Down to the last line, reproduce the data below exactly.

**PROVIDED DATA**.
────────────────────────────────────────

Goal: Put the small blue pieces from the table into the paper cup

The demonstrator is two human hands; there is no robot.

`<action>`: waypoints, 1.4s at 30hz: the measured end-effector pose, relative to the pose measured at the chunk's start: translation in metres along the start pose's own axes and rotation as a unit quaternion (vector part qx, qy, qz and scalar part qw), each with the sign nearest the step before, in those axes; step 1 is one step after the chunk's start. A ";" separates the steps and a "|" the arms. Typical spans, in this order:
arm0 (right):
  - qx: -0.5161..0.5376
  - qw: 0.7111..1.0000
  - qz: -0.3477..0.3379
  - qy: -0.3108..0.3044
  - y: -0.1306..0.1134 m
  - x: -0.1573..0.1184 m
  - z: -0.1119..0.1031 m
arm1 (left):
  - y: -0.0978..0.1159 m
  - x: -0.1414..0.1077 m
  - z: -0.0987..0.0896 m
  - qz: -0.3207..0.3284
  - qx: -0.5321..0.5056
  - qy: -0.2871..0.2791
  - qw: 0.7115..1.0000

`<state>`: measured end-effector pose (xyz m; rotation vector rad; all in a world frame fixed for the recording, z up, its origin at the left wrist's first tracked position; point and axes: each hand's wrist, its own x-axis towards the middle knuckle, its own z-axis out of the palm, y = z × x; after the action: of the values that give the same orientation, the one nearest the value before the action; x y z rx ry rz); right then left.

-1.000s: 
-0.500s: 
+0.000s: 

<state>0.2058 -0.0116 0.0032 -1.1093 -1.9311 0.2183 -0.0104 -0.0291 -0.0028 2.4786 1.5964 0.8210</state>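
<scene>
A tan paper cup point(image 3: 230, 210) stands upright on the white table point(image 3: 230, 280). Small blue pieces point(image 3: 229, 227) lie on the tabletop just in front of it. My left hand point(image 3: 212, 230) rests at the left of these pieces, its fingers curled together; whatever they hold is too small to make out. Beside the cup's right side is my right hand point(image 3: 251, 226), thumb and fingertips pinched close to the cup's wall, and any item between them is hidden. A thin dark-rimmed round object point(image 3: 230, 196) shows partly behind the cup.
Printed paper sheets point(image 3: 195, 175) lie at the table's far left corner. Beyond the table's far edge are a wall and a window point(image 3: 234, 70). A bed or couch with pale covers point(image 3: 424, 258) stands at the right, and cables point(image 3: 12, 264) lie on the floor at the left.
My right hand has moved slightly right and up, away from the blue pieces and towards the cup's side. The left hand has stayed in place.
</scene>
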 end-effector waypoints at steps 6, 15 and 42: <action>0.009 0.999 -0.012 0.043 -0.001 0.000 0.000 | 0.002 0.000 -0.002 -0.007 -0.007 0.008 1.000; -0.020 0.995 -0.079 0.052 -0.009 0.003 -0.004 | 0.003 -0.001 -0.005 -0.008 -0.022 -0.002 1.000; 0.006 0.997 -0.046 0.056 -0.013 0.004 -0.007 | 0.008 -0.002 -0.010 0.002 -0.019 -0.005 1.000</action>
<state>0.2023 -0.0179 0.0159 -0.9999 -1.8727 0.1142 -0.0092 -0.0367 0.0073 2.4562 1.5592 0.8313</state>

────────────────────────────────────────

**RESPONSE TO THIS TASK**.
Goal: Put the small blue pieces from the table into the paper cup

The demonstrator is two human hands; there is no robot.

`<action>`: waypoints, 1.4s at 30hz: the measured end-effector pose, relative to the pose measured at the chunk's start: translation in metres along the start pose's own axes and rotation as a unit quaternion (vector part qx, qy, qz and scalar part qw), each with the sign nearest the step before, in those axes; step 1 is one step after the chunk's start. A ";" separates the steps and a "|" the arms. Typical spans, in this order:
arm0 (right):
  - qx: -0.5161..0.5376
  - qw: 0.7111..1.0000
  - qz: -0.3477..0.3379
  - qy: -0.3108..0.3044
  - y: -0.1306..0.1134 m
  - x: -0.1573..0.1184 m
  - z: -0.1119..0.1031 m
arm1 (left):
  - y: -0.0978..0.1159 m
  - x: -0.1414..0.1077 m
  - z: -0.0987..0.0896 m
  - qz: -0.3207..0.3284
  - qx: -0.5321..0.5056
  - qy: -0.2871..0.2791
  - qw: 0.7115..1.0000

`<state>`: measured end-effector pose (xyz m; rotation vector rad; all in a world frame fixed for the recording, z up, its origin at the left wrist's first tracked position; point and axes: each hand's wrist, its own x-axis towards the middle knuckle, its own z-axis out of the palm, y = z × x; after the action: of the values that give the same orientation, the one nearest the value before the action; x y z rx ry rz); right then left.

-1.000s: 
-0.500s: 
+0.000s: 

<state>0.2058 -0.0116 0.0032 -1.1093 -1.9311 0.2183 -0.0104 -0.0291 -0.0028 2.4786 1.5964 0.8210</state>
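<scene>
A tan paper cup point(image 3: 230, 210) stands upright on the white table point(image 3: 230, 280). Small blue pieces point(image 3: 229, 227) lie on the tabletop just in front of it. My left hand point(image 3: 212, 230) rests at the left of these pieces, its fingers curled together; whatever they hold is too small to make out. Beside the cup's right side is my right hand point(image 3: 251, 226), thumb and fingertips pinched close to the cup's wall, and any item between them is hidden. A thin dark-rimmed round object point(image 3: 230, 196) shows partly behind the cup.
Printed paper sheets point(image 3: 195, 175) lie at the table's far left corner. Beyond the table's far edge are a wall and a window point(image 3: 234, 70). A bed or couch with pale covers point(image 3: 424, 258) stands at the right, and cables point(image 3: 12, 264) lie on the floor at the left.
My right hand has moved slightly right and up, away from the blue pieces and towards the cup's side. The left hand has stayed in place.
</scene>
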 end-effector waypoints at steps 6, 15 and 42: <action>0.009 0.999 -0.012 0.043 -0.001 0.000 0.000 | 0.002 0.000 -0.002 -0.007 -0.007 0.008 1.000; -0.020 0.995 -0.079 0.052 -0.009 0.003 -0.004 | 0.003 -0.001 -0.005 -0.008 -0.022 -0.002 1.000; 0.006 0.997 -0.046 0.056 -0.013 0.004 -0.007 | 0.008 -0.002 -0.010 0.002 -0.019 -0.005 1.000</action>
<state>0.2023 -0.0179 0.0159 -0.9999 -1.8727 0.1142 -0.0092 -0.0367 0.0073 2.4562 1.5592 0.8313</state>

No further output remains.